Over the recent months many of our customers asked for our guidance and building their test suites properly. Performance, ease of management and scalability were key priorities for them. We decided to share our suggestions with the broader audience.
We came up with the list while building our own test suite. Since we strongly believe in dogfooding, Testim is tested using Testim. We also learned a lot working with a variety of companies from small startups to large enterprises.
Rule 1: Prioritize
Most apps include thousands of scenarios. Testing the functionality and correctness is merely one step of the way to shipping high-quality software and meeting users expectations. There’s performance testing (speed and responsiveness in a normal state or under load/stress), visual testing (checking that 1+1 = 2 is one thing, but many visual bugs can make it a very bad experience), and so on.

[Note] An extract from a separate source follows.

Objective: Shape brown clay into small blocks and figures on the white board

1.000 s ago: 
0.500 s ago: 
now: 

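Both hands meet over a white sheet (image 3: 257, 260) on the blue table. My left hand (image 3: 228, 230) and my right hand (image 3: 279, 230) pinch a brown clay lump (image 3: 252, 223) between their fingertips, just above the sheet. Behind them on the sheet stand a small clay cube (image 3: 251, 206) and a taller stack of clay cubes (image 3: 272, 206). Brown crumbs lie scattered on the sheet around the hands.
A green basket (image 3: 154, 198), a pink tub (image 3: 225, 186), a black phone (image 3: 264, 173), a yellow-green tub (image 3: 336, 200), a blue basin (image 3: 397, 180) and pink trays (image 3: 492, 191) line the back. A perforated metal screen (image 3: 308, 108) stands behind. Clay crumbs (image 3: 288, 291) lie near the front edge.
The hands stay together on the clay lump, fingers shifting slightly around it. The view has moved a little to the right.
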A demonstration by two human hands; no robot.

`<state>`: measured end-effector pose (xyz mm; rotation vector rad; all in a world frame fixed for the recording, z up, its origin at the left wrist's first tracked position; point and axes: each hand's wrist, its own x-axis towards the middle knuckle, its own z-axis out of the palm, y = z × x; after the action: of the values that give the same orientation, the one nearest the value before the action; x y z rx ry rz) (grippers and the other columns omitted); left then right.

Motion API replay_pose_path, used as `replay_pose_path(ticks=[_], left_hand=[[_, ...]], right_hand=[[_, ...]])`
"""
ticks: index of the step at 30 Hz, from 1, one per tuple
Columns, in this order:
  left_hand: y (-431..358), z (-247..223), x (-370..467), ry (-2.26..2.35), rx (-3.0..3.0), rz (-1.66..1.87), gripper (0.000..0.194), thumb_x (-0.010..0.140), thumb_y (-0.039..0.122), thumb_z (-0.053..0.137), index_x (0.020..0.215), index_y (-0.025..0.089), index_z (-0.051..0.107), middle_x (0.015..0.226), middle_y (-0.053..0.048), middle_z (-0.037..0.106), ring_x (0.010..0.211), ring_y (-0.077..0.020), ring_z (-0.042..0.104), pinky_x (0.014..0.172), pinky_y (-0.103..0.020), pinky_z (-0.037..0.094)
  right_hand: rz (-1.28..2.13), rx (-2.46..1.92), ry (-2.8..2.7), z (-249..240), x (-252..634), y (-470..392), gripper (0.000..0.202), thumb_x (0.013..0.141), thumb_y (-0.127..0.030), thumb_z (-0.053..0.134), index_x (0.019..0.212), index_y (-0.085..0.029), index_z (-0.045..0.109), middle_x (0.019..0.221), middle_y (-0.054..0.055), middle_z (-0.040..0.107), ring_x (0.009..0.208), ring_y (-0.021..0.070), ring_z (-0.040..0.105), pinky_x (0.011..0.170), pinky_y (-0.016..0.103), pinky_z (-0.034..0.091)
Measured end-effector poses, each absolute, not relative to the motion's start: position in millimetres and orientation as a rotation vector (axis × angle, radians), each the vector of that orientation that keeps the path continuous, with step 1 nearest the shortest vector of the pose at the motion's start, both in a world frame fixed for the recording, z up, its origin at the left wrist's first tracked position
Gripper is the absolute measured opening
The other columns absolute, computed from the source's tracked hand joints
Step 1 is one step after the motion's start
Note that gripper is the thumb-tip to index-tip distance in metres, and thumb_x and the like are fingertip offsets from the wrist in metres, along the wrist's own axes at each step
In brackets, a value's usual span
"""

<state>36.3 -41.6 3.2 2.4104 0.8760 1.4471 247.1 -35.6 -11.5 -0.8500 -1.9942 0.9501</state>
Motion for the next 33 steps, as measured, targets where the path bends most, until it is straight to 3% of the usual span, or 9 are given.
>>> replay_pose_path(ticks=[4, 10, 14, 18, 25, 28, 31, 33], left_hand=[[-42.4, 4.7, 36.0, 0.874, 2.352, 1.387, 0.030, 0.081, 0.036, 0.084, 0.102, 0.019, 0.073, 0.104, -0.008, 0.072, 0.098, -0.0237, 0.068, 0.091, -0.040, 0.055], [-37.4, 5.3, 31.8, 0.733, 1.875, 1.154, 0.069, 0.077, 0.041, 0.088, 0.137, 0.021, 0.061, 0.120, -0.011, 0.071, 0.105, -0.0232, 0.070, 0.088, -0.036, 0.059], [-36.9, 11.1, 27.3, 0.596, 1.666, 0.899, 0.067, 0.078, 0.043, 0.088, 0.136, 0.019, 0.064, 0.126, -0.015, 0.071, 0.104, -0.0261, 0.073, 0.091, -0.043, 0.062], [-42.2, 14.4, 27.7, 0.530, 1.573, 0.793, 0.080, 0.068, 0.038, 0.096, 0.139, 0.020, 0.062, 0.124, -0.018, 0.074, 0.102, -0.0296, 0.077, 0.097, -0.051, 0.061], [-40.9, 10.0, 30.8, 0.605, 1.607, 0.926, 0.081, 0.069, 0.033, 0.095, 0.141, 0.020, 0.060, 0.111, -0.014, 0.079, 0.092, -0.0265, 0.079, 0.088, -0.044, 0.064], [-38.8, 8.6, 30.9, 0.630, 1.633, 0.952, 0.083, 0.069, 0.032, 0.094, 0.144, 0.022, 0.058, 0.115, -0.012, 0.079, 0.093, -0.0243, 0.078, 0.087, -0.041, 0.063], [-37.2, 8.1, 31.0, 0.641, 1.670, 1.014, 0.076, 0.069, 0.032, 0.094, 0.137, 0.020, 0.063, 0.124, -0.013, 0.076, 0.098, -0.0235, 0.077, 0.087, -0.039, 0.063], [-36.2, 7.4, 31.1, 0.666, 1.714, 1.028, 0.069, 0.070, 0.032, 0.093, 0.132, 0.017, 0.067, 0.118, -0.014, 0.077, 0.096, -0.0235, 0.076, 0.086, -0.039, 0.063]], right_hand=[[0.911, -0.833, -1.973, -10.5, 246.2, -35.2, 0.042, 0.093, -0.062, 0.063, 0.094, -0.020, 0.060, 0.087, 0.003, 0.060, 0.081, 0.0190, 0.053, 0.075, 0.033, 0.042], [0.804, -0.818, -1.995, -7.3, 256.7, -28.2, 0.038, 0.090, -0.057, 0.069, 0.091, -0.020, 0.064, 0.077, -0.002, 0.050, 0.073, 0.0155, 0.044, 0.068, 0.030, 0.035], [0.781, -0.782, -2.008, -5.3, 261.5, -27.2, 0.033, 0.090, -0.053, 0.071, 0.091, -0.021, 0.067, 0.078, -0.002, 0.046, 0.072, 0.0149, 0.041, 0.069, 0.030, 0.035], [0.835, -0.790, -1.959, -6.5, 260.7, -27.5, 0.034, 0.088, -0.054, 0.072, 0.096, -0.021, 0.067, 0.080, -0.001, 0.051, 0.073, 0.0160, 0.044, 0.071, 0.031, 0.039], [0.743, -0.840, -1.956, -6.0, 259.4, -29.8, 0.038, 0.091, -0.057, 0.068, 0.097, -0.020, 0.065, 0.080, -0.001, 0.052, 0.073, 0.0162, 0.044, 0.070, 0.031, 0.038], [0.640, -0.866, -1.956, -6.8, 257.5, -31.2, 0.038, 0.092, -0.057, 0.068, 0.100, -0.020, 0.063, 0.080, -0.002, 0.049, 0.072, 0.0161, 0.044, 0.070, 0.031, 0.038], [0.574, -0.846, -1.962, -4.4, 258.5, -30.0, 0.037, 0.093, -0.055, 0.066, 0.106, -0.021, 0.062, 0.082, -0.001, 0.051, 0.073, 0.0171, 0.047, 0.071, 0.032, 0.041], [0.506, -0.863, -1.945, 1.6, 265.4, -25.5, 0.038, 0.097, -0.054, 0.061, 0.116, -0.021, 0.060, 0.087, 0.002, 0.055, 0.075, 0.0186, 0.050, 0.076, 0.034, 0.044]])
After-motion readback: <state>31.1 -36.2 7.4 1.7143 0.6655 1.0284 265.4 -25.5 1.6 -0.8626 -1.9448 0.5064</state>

Start by listing the most important user flows, for example login, add to cart, checkout, etc. Order the list by those more vital for user conversion.
Try to sort by first adding those that must succeed e.g. create account, checkout and payment. You can use your analytics tools (e.g. Google Analytics, Mixpanel, Kissmetrics, Woopra) to find which are the common scenarios. We also found Segment.io to be useful.
Rule 2: Reduce, Recycle, Reuse
The next step is to break the user’s scenarios down to simple, single purpose, almost atomic flows. e.g. “Create user,” “Login,” “Send email,” etc. Create a test for each of these flows. When completed, compare this to the the user stories.
Naming convention – Defining a good naming convention is an important part. For example, including the component name in the flow name, which can result in flow structure (e.g “Account.login“ and “Account.logout”).
Reuse components. Don’t Copy/paste – for non-experienced developers/testers, a copy/paste seems like a reuse. However, the challenge is to update those steps when the flow changes. Even a single step/line that repeats in hundreds of tests is a huge hassle.
Rule 3: Create Structured, Single-Purpose Tests
Single purpose tests verify one thing only!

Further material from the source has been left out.